> **Your goal**: Your answer should be only the lines below from the one with "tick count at" to the one with "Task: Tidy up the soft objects", repeated exactly, ends included.
══════════
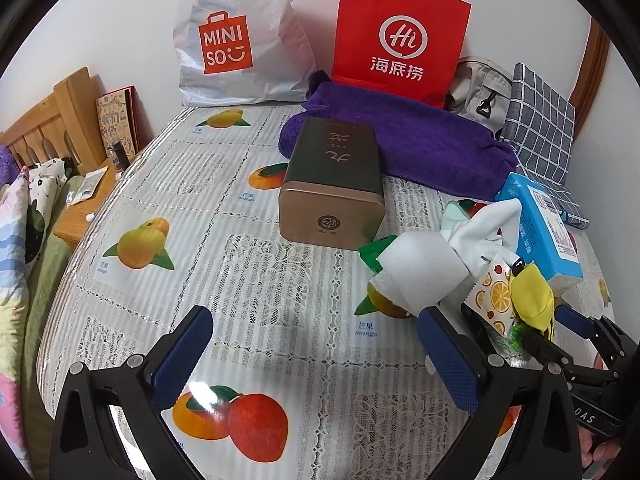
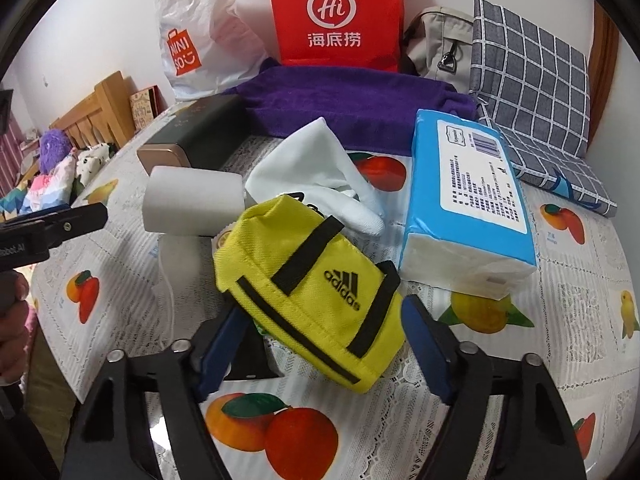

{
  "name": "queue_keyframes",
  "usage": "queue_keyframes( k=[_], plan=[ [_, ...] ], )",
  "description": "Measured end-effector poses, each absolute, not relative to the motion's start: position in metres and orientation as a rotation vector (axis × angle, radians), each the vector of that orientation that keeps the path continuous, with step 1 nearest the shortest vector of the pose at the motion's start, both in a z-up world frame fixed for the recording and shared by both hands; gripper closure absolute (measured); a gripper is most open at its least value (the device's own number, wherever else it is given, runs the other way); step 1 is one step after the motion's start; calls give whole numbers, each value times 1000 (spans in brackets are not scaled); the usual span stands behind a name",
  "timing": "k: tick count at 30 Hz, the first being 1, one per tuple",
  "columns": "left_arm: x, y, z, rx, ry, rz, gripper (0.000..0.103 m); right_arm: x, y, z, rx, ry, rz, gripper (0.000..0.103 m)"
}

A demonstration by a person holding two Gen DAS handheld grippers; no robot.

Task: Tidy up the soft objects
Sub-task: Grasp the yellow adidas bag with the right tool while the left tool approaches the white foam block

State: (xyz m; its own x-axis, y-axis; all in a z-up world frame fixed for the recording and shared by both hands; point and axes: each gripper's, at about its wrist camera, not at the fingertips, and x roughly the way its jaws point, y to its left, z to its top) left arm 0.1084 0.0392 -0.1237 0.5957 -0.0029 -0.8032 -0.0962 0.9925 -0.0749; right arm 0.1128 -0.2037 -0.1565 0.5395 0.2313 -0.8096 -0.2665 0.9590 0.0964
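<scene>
A: Right tool (image 2: 320, 344)?
B: Jaws either side of the yellow pouch (image 2: 308, 300) on the bench (image 2: 580, 360). Left pad looks tucked under its edge, right pad just off it, so contact is hard to call. I'd say not clamped.

A: Left tool (image 1: 316, 356)?
B: Wide apart, nothing between the pads, above bare fruit-print cloth.

A: Behind the pouch?
B: Tissue roll (image 2: 194, 204) to its left, white cloth (image 2: 320, 168) touching its far side, blue tissue pack (image 2: 468, 196) to the right.

A: Further back?
B: Gold tin (image 1: 334, 184), then purple towel (image 1: 420, 148), checked cushion (image 2: 532, 92) on the right.

A: Rear wall?
B: Red paper bag (image 1: 400, 36), white plastic bag (image 1: 240, 32).
</scene>
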Motion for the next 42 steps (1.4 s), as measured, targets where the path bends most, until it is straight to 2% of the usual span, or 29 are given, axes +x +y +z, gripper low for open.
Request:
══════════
> **Finished task**:
  "timing": "k: tick count at 30 Hz, the first being 1, one per tuple",
  "columns": "left_arm: x, y, z, rx, ry, rz, gripper (0.000..0.103 m); right_arm: x, y, z, rx, ry, rz, gripper (0.000..0.103 m)"
}

A demonstration by a person holding two Gen DAS handheld grippers; no robot.

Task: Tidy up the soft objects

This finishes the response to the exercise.